» TASK DESCRIPTION
From the entries below, copy exactly the lines from the one that contains "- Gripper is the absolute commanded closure" through the one that contains "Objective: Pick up", both included, and only those.

» DATA FOR THIS EXERCISE
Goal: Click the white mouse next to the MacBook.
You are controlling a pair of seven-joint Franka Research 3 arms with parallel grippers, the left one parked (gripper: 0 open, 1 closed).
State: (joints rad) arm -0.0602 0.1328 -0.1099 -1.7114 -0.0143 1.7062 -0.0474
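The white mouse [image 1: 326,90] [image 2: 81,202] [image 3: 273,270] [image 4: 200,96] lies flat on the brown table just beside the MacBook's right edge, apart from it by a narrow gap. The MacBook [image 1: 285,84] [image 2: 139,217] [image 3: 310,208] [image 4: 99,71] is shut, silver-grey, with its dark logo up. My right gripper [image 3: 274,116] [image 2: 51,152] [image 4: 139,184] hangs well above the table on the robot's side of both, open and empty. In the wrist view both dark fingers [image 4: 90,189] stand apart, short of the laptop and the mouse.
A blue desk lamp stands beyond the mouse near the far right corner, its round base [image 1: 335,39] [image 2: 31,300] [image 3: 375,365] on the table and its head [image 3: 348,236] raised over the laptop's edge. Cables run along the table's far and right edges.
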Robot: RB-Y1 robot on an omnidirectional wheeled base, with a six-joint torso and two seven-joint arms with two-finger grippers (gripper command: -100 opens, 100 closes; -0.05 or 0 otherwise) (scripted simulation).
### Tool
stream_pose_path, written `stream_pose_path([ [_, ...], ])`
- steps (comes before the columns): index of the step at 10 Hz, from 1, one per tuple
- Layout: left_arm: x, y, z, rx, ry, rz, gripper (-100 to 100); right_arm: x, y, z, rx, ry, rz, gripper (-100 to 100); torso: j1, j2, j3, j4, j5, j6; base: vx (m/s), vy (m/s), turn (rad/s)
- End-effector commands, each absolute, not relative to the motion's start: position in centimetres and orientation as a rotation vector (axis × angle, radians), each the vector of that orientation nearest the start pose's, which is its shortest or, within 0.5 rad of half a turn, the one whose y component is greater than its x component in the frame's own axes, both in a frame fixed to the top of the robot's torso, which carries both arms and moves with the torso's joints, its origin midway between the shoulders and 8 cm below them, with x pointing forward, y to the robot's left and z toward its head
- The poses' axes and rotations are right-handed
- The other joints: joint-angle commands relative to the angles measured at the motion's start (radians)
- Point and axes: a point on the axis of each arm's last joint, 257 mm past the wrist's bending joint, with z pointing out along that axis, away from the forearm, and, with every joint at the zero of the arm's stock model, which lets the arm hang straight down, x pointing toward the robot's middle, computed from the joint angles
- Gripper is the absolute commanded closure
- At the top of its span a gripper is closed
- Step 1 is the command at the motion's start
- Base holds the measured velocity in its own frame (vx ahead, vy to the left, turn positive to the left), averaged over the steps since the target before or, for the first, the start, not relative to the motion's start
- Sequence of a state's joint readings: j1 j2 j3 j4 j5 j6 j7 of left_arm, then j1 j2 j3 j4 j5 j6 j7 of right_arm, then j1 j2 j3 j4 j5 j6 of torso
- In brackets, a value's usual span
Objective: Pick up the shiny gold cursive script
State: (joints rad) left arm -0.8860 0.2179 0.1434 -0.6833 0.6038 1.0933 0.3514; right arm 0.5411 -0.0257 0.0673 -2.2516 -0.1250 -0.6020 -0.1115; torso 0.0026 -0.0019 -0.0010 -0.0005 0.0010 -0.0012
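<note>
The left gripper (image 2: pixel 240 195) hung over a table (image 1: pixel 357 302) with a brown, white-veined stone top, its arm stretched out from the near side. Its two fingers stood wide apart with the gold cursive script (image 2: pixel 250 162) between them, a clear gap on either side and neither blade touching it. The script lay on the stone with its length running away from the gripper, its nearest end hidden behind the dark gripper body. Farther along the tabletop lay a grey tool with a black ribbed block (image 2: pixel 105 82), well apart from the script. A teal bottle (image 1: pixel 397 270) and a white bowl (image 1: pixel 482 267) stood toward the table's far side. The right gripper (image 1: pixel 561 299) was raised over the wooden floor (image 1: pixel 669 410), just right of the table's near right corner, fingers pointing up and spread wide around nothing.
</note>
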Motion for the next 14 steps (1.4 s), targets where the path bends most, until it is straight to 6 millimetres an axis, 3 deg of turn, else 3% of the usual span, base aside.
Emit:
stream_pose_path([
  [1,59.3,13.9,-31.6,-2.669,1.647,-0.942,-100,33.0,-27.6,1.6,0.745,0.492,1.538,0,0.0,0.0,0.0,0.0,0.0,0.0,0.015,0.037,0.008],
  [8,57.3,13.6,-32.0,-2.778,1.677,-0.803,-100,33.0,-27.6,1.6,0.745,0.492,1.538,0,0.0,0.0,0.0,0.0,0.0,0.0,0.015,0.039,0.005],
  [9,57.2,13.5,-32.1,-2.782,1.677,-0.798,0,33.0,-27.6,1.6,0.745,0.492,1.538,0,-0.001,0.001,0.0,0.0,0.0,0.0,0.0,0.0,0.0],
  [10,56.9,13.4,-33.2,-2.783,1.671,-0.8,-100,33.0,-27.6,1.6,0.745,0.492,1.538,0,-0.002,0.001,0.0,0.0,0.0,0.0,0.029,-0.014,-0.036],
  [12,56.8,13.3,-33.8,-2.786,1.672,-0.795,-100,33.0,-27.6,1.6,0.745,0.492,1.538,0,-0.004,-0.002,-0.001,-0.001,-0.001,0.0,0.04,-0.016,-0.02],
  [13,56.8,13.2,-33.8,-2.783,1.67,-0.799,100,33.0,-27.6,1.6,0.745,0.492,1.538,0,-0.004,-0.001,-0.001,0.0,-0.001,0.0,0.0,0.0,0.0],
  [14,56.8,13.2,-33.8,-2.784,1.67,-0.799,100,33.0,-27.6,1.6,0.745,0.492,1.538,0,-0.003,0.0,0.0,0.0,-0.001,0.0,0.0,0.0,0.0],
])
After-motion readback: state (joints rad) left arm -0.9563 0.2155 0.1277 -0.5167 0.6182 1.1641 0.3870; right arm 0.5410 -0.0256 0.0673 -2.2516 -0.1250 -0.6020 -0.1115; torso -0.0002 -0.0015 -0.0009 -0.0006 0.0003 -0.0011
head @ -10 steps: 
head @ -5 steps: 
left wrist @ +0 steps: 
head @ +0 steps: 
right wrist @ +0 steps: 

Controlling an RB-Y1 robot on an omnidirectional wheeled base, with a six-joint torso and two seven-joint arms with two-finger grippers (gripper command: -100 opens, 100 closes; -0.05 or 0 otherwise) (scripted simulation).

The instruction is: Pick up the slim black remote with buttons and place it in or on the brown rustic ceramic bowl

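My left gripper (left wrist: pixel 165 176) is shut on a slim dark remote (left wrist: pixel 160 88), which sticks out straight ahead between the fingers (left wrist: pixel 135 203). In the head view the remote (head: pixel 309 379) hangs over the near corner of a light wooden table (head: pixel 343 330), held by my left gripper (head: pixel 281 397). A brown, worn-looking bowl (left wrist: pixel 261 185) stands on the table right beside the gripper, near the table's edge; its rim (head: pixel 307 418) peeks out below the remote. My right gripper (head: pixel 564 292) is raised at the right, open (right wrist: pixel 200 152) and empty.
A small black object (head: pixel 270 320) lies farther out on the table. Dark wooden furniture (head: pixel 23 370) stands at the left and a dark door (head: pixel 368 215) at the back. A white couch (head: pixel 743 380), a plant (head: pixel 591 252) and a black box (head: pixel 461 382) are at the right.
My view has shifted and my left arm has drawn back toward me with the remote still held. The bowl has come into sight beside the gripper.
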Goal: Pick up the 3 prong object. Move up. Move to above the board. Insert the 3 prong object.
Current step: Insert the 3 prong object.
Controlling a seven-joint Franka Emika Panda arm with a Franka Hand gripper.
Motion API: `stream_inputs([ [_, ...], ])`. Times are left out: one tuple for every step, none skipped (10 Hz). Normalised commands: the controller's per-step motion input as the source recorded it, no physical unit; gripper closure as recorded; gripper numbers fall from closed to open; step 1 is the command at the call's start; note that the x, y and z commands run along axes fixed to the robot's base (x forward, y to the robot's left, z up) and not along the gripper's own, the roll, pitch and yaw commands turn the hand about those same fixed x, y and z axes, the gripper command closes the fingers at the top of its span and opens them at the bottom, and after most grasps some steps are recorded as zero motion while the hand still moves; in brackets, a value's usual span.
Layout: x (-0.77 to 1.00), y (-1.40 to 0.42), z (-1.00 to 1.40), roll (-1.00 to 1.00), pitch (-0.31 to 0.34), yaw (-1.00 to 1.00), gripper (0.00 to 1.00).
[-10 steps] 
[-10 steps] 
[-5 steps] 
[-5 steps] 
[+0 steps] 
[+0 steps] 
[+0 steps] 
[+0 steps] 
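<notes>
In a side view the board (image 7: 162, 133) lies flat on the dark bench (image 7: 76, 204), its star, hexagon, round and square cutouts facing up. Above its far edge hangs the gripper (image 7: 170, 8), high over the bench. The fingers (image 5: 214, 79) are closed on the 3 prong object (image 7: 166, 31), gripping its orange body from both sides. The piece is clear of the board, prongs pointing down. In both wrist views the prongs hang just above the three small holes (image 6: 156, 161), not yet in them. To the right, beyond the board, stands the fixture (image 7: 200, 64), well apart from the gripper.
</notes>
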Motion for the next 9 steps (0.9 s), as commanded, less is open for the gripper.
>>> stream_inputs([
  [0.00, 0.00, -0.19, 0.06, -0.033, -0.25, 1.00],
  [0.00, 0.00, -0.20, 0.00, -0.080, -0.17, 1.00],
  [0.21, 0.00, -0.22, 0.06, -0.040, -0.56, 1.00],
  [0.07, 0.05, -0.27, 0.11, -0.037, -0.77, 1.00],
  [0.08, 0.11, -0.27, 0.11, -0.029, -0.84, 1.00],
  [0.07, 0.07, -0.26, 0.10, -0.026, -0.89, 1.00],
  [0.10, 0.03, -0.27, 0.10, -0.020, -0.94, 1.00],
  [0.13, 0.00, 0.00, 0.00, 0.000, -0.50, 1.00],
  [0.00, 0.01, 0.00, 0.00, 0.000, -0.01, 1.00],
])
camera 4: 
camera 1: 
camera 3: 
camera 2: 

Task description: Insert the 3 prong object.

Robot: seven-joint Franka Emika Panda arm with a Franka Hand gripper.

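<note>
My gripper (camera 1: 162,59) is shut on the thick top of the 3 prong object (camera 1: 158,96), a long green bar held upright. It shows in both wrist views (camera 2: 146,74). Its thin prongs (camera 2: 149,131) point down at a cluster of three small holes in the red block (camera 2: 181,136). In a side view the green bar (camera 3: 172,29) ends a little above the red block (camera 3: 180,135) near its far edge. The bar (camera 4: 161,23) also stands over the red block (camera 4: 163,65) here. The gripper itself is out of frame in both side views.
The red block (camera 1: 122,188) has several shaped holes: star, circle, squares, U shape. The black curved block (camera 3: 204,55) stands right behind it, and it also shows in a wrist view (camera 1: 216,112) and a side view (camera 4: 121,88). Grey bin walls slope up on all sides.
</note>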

» RESPONSE AREA
- Gripper is the absolute commanded closure
- At the top of its span a gripper is closed
- Step 1 is the command at the motion's start
- Base holds the measured velocity in its own frame (vx ahead, vy to the left, turn positive to the left), averaged over the steps since the target before or, for the first, the start, not relative to the motion's start
- Sequence of a state's joint readings: j1 j2 j3 j4 j5 j6 j7 of left_arm, then j1 j2 j3 j4 j5 j6 j7 of right_arm, then j1 j2 j3 j4 j5 j6 of torso
- In brackets, a value's usual span
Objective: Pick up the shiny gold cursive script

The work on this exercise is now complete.